At some point in this chain of correspondence, written in the early hours of April 6th, Mrs. Lincoln wrote a hasty note to Senator Sumner. "Mr Stanton, I think would be better satisfied to know, that this news, had been received – If it is ascertained that Mr S is not fatally injured, I know that Mr Lincoln would prefer remaining to meet us – And it does not appear to me, to be a necessity for our returning….Mr L Will, of course, use his own discretion about remaining at C-Pt."
Seward’s succinct reply, likely written from his own cabin, is straightforward in its assertion that they should wait for the president, not vice versa. (Presumably, Lincoln’s boat would rendezvous with them at City Point.) That Sumner would dare to so directly oppose Mrs. Lincoln’s wishes speaks to the urgency of the situation and the trust that she placed in his advice. Sumner’s counsel proved unnecessary, as Mrs. Lincoln received a return telegram from Stanton that morning. As Seward’s life was not in danger, Stanton told her, he (Stanton) had sent a telegram to the president acquiescing to the delayed return. Remarkably, the First Lady wired her husband yet again, this time requesting that if he was compelled to return to Washington before she met up with him at City Point, he arrange to return on "some other vessel, [as] we are most uncomfortable on this & would like your boat…."
With the assassination of her husband in April of 1865, the emotionally-unstable Mary Lincoln assumed her place as perhaps the most tragic First Lady in American history. In a note to Sumner written four days before Lincoln’s murder, Mary exclaimed that the news of Lee’s surrender let her rejoice in a "kind & merciful" God (ML to CS, 10 April 1865). One month later, she prepared to leave Washington "broken hearted, with every hope almost in life – crushed" (ML to CS, 09 May 1865).
The April 5th carriage accident ended up saving Seward’s life. When would-be assassin Lewis Powell [Paine] tried to stab Seward on the night of Lincoln’s assassination, his knife blade was deflected by a metal collar Seward was wearing to keep him immobilized. Seward slowly recovered from his wounds and continued to serve as Secretary of State under Lincoln's successor, Andrew Johnson.
Turner, Justin G. and Linda Levitt Turner. Mary Todd Lincoln, Her Life and Letters (NY: Fromm, 1987), pp. 214-215.

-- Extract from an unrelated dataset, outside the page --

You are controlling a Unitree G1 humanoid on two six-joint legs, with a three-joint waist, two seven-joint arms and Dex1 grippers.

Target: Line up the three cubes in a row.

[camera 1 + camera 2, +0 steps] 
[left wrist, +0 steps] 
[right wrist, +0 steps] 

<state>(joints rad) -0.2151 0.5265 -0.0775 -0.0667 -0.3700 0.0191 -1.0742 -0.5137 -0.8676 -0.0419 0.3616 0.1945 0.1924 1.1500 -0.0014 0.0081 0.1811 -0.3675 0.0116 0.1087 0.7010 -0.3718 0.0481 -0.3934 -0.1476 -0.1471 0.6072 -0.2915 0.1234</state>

The President will surely return with as little delay as possible. We must all do as he does. It would not be advisable for us to remain behind.

I think the President is probably on his way now.

Mr Stanton’s des [2] patch is very positive. Mr Seward is dangerously injured.

You might acknowledge Mr Stanton’s despatch, & say that you will wait for the President here.

I fear Mr Seward must be badly hurt. Were his injuries slight [3] you would have had another despatch. I hope for the best; but we must all act according to the despatch received.

The more I think of it, the more I feel that we must wait for the President.